I am using the broad, typical, plain-vanilla circumstances. It is others who are raising all the special cases. Most people are apt to delay taking distributions from a 401-k for as long as they can. This is why Minimum Required Distributions kick in after one turns 70½. That you personally would not be one to follow them does not negate the existence of such patterns...
I prefer to make sure I know what my costs are getting out of an investment before I get in.. Those who dont.. are SUCKERS!!
I suggest you put your money in a coffee can. That way, you can be perfectly sure of how much will be there when you come back. Most other people will prefer to be cognizant of the risk-reward continuum. They will hope to take sensible risks in order to earn higher returns. That does not make them suckers...

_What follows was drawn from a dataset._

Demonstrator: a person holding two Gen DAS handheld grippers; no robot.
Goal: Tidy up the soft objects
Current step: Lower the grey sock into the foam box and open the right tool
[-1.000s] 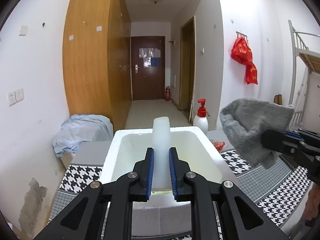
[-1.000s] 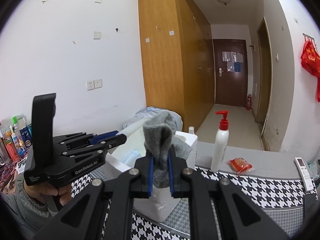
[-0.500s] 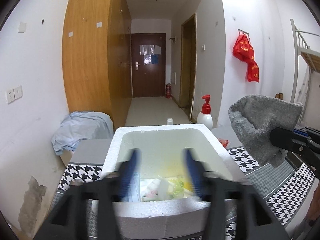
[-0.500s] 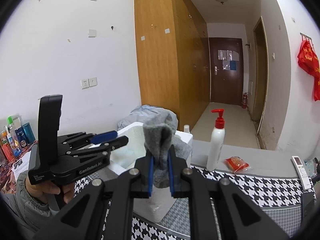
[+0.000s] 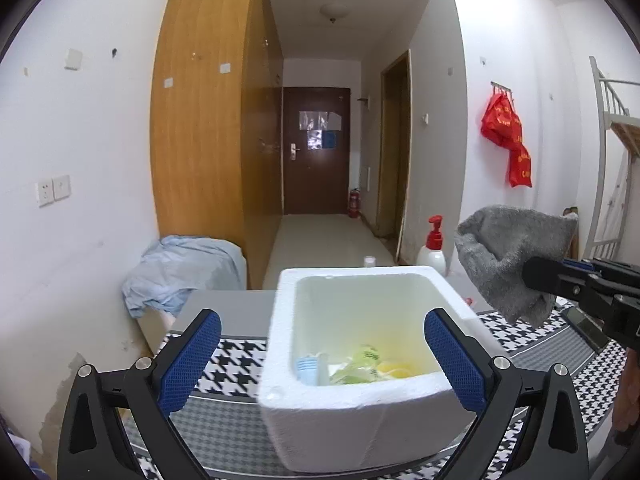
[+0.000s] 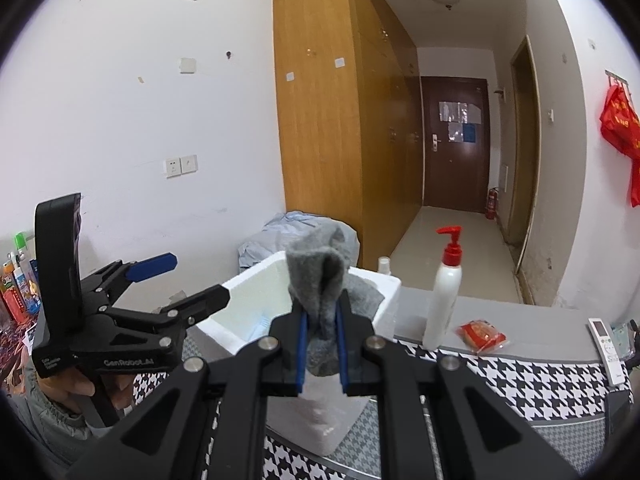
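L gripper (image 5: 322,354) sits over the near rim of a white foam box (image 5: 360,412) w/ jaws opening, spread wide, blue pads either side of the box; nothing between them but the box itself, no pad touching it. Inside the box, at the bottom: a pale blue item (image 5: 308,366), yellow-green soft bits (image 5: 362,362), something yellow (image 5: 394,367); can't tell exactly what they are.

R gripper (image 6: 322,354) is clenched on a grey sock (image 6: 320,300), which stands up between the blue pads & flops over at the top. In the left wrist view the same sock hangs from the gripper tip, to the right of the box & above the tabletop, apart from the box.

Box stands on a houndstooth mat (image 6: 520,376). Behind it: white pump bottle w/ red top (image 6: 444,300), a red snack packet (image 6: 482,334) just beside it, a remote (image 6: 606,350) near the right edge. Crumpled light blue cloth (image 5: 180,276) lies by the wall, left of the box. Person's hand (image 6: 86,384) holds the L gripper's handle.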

What is not well founded or even marginally realistic is any belief that the government somehow owes it to you to freeze capital gains tax rates at levels that happen to be favorable to your personal long-term planning. Perhaps, though, you could simply root for more substantial increases in ordinary income tax rates to occur. That would help preserve the advantage inherent in any planned NUA.
The government OWES it to taxpayers to practice fiduciary responsibility. How about if the government STOPS SPENDING SO MUCH and LOWERS EVERYONE'S TAXES.
Even Obama knows the government is notoriously ineffective and inefficient.
And...how's that projection working out? Totally wrong and bogus
No, unemployment will peak earlier and at a lower level with the stimulus bill than without one, just as was originally indicated.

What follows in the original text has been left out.